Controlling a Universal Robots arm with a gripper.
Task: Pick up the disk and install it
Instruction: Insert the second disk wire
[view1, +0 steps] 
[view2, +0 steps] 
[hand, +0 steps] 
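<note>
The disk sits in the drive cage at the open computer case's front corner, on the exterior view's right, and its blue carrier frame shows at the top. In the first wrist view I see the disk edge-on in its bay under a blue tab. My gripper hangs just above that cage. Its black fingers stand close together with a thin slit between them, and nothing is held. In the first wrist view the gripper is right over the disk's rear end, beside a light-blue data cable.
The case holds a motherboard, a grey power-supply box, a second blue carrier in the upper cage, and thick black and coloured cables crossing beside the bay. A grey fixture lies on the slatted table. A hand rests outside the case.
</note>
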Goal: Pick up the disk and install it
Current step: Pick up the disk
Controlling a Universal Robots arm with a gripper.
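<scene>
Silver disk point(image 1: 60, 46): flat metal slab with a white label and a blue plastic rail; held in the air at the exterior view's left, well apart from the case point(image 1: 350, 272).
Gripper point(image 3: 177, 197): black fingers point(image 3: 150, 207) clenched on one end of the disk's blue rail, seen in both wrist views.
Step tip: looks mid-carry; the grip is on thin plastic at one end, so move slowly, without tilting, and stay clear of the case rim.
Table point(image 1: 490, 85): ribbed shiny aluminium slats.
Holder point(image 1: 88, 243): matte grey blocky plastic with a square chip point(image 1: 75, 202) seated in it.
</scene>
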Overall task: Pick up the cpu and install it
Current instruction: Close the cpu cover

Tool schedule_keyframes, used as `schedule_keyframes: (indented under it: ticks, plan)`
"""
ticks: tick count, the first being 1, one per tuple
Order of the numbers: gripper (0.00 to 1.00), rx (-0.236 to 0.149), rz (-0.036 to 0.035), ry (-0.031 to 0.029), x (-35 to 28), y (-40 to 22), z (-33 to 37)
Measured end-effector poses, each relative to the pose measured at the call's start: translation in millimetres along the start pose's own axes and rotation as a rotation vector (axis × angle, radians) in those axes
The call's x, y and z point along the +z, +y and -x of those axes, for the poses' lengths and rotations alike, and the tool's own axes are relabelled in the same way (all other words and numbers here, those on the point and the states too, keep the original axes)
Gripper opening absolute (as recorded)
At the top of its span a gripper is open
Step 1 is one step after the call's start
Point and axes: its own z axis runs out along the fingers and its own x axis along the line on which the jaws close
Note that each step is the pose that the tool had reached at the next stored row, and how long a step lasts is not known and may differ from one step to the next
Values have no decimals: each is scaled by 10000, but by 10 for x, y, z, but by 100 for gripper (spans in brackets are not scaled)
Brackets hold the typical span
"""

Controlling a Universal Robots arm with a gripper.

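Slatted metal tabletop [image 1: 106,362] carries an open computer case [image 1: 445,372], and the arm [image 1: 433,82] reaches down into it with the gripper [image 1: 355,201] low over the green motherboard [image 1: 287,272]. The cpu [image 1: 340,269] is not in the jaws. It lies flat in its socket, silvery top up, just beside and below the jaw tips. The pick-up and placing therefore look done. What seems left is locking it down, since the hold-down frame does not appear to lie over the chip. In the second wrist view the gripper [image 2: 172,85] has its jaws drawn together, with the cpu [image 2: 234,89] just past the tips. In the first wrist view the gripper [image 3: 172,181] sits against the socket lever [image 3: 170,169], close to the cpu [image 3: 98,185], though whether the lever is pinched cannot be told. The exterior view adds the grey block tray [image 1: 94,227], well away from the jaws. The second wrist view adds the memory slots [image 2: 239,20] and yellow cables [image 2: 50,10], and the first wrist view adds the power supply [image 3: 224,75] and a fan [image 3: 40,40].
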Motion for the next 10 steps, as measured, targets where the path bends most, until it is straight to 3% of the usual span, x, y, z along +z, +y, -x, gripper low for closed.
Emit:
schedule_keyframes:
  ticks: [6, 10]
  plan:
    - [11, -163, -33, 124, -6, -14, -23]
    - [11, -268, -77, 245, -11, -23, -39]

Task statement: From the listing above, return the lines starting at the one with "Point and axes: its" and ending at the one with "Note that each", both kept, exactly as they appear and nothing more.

Answer to the problem:
Point and axes: its own z axis runs out along the fingers and its own x axis along the line on which the jaws close
Note that each step is the pose that the tool had reached at the next stored row, and how long a step lasts is not known and may differ from one step to the next

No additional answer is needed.